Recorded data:
· · · · ·

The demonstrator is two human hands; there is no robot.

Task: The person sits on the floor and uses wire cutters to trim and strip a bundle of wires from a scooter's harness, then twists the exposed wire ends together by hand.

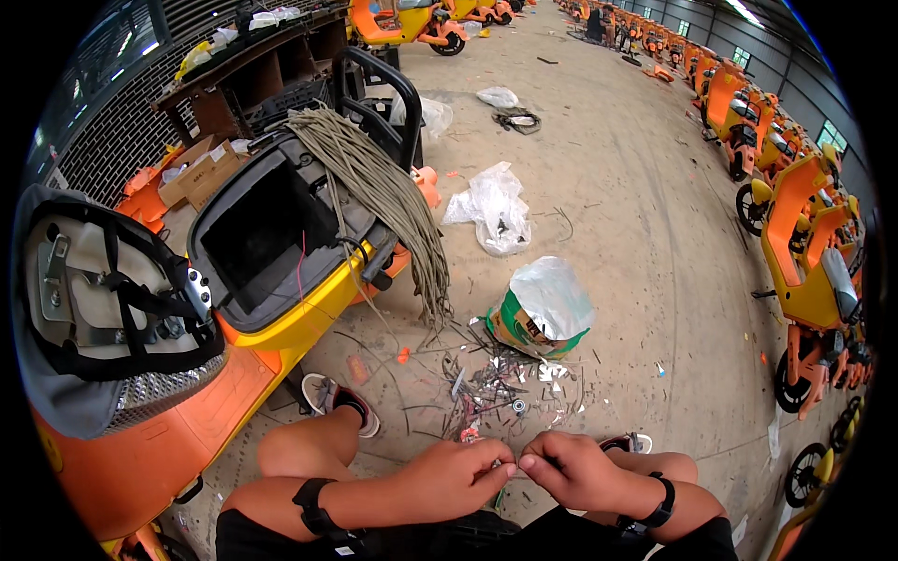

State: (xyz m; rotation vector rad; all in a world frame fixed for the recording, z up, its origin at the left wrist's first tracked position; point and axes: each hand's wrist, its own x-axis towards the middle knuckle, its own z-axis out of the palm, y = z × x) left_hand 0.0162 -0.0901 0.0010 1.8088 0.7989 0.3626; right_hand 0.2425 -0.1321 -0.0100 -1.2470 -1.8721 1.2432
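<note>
My left hand [460, 479] and my right hand [572, 469] meet in front of my lap, each with thumb and fingers pinched together. Their fingertips almost touch, and whatever thin or small thing lies between them is too small to make out. Just beyond the hands, a litter of cut wire scraps [482, 388] in black, grey and red covers the concrete, with a small round metal ring [518, 406] among it. Behind that litter stands an open green and white sack [543, 313], its pale lining showing.
Close on my left is an orange and yellow scooter [309, 327] with its seat [108, 299] tipped up and storage box open. A bundle of greenish-grey cables [383, 196] drapes over it. Crumpled clear plastic [496, 210] lies ahead. Rows of scooters [795, 252] line the right.
</note>
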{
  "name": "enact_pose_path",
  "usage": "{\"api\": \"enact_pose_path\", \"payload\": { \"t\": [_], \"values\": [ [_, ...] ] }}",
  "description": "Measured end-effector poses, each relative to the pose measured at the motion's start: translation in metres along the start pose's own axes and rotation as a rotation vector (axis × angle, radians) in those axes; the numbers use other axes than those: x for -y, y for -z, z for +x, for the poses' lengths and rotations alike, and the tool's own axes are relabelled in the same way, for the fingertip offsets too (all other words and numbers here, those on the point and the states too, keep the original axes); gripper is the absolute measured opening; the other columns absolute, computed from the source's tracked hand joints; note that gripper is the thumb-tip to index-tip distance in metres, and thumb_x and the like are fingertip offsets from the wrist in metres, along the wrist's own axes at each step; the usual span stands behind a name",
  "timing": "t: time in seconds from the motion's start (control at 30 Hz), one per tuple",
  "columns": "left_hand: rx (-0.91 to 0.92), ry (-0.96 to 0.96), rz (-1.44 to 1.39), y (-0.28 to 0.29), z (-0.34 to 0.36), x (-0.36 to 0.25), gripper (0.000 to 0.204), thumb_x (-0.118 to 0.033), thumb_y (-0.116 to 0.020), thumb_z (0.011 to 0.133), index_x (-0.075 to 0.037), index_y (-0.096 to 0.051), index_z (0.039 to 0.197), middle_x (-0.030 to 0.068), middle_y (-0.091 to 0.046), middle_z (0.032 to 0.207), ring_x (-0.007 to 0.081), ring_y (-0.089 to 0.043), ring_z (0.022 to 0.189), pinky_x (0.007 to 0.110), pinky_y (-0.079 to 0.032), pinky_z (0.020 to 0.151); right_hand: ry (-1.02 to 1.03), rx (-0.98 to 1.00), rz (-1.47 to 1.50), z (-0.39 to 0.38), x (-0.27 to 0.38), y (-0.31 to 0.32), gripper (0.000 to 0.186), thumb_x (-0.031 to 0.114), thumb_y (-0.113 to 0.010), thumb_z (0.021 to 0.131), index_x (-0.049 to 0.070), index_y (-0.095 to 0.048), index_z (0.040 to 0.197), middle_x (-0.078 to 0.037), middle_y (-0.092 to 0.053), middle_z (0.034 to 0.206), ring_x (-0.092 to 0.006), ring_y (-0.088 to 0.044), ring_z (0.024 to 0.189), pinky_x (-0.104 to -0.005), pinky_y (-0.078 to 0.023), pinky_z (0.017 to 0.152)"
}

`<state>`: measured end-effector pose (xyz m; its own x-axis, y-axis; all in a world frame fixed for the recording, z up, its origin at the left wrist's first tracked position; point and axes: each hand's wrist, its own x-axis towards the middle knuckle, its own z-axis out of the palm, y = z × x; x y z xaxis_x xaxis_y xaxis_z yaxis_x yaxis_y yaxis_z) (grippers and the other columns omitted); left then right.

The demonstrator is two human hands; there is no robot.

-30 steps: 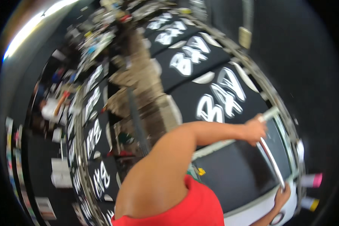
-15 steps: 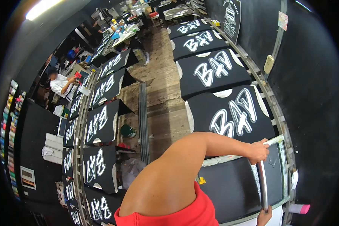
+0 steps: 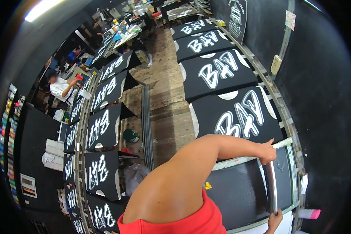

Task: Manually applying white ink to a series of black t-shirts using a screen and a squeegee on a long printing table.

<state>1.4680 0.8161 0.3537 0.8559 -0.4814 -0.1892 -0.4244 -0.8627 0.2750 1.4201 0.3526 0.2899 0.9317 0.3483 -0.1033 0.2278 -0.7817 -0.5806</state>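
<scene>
A screen-printing frame (image 3: 238,160) with pale, paint-smeared edges lies flat at the lower right, its mesh dark. Across the mesh, near the right end, stands a long squeegee (image 3: 273,185) with a shiny metallic bar. My left hand (image 3: 267,152) is closed around its far end, the bare arm reaching over from the left, one finger pointing out along the frame's edge. The near end is gripped by my right hand (image 3: 275,220), partly seen at the lower edge. Dark wet ink shows on the mesh left of the squeegee, beside a small yellow patch (image 3: 208,186).
Black shirts with white lettering (image 3: 238,113) lie on boards beyond the frame and in rows at left. A metal rail (image 3: 279,95) runs along the right wall. A green can (image 3: 131,135) stands between the rows. A person in white (image 3: 60,86) holds something red at far left.
The squeegee has shifted slightly to the right over the mesh, with both my hands still on it. The whole view has moved a little.
</scene>
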Motion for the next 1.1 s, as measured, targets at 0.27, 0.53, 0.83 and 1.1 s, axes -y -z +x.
{"api": "enact_pose_path", "payload": {
  "t": [0.27,0.53,0.83,1.1],
  "values": [
    [0.065,0.003,0.03,0.023,0.008,-0.01,0.048,-0.018,-0.067,0.074,-0.022,-0.074,0.121,0.0122,-0.074,0.105,0.0308,-0.069,0.11,0.073,-0.017,0.117,-0.035,0.027,-0.027,0.022,-0.007,0.014,0.016,-0.001,-0.059,0.075,-0.005,-0.061,0.09,-0.013,-0.051,0.065,-0.0187,-0.045,0.061,-0.0368,-0.041,0.057],
    [0.013,0.01,0.06,0.017,0.014,-0.013,0.053,-0.022,-0.071,0.072,-0.027,-0.073,0.125,0.0108,-0.074,0.104,0.0334,-0.064,0.117,0.07,-0.017,0.118,0.005,-0.063,-0.036,0.026,-0.024,0.005,0.03,-0.001,-0.06,0.075,-0.006,-0.067,0.103,-0.019,-0.065,0.077,-0.0269,-0.058,0.067,-0.0384,-0.05,0.068],
    [0.039,0.021,0.059,0.015,0.018,-0.014,0.052,-0.023,-0.072,0.072,-0.027,-0.073,0.124,0.0104,-0.074,0.105,0.0335,-0.063,0.118,0.07,-0.015,0.12,0.01,-0.055,-0.009,0.029,-0.008,0.013,0.021,0.001,-0.059,0.075,-0.006,-0.063,0.094,-0.019,-0.058,0.071,-0.0266,-0.049,0.063,-0.0402,-0.044,0.063],
    [-0.017,0.023,0.071,0.014,0.018,-0.016,0.047,-0.024,-0.072,0.074,-0.026,-0.074,0.121,0.0098,-0.074,0.105,0.0337,-0.063,0.117,0.07,-0.013,0.12,0.007,-0.091,-0.024,0.031,-0.017,0.014,0.018,0.001,-0.058,0.073,-0.006,-0.059,0.089,-0.014,-0.05,0.067,-0.0236,-0.043,0.061,-0.0392,-0.04,0.06]
  ]
}}
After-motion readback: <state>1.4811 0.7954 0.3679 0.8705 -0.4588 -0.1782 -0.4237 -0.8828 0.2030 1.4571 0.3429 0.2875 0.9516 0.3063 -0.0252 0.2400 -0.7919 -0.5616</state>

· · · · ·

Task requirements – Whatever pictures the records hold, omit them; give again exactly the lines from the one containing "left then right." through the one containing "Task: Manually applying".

Answer –
`<state>`: measured end-effector pose (xyz m; its own x-axis, y-axis; all in a world frame fixed for the recording, z up, its origin at the left wrist's first tracked position; point and axes: each hand's wrist, its own x-axis towards the middle knuckle, its own z-axis out of the palm, y = z × x; x y z xaxis_x xaxis_y xaxis_z yaxis_x yaxis_y yaxis_z) (grippers and the other columns omitted); left then right.

The demonstrator is two human hands; there is no robot.

-30 steps: 
-15 steps: 
+0 steps: 

Task: Manually applying white ink to a series of black t-shirts using a screen and a squeegee on a long printing table.

This exercise requires nothing more.